EXERCISE DETAILS: Report how many lines of the material below contain the string "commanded". The reply is that number and no more.

THE INPUT:
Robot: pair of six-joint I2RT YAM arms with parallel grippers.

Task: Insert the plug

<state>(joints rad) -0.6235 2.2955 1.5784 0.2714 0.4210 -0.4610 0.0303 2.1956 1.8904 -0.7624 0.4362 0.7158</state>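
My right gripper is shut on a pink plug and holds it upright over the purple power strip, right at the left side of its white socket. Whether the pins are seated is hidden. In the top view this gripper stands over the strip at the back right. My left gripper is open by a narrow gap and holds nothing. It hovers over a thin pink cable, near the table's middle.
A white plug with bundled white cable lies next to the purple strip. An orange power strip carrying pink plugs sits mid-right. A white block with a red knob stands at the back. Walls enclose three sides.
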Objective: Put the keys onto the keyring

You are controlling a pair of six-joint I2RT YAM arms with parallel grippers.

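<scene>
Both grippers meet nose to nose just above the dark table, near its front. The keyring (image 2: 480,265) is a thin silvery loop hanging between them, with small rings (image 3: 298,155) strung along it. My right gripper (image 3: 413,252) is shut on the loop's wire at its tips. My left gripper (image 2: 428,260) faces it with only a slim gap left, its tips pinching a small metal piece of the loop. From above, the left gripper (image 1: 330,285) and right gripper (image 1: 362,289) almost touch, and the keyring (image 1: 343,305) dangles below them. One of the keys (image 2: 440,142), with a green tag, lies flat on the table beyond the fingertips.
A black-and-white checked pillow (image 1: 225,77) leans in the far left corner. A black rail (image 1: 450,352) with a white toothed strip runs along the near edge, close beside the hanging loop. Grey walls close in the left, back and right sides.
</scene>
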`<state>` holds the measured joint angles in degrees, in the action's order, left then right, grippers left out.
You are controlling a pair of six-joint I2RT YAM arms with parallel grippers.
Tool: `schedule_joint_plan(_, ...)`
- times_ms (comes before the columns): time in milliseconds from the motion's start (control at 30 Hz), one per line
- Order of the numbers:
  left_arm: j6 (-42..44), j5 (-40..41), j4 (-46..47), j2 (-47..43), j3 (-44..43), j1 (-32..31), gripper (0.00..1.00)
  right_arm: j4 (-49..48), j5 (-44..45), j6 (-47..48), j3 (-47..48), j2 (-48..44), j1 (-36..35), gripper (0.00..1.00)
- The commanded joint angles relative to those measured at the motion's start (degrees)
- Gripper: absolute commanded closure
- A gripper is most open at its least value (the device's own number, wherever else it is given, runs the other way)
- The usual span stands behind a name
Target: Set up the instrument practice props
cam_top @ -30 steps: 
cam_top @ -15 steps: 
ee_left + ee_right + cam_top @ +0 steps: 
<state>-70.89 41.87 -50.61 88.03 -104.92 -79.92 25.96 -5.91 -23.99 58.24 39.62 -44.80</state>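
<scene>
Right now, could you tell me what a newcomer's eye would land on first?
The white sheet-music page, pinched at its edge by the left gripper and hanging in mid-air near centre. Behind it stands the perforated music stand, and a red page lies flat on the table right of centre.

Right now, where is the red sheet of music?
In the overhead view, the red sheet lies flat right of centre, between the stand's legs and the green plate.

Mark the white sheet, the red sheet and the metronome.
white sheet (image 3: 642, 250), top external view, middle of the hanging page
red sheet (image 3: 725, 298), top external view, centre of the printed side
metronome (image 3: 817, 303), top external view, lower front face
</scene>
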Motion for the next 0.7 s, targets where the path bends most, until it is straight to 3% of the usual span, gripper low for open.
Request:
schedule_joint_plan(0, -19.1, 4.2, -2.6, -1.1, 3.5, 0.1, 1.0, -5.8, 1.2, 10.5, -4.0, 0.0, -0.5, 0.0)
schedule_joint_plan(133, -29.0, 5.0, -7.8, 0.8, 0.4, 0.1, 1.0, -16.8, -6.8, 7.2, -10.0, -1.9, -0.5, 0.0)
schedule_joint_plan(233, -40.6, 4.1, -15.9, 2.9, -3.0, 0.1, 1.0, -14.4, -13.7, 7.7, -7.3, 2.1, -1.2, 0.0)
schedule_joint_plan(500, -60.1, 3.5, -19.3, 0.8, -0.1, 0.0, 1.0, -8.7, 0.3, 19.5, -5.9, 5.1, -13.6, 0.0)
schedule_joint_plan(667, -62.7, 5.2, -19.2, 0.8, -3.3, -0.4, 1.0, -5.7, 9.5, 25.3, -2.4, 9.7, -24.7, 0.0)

EXPECTED OUTPUT: 2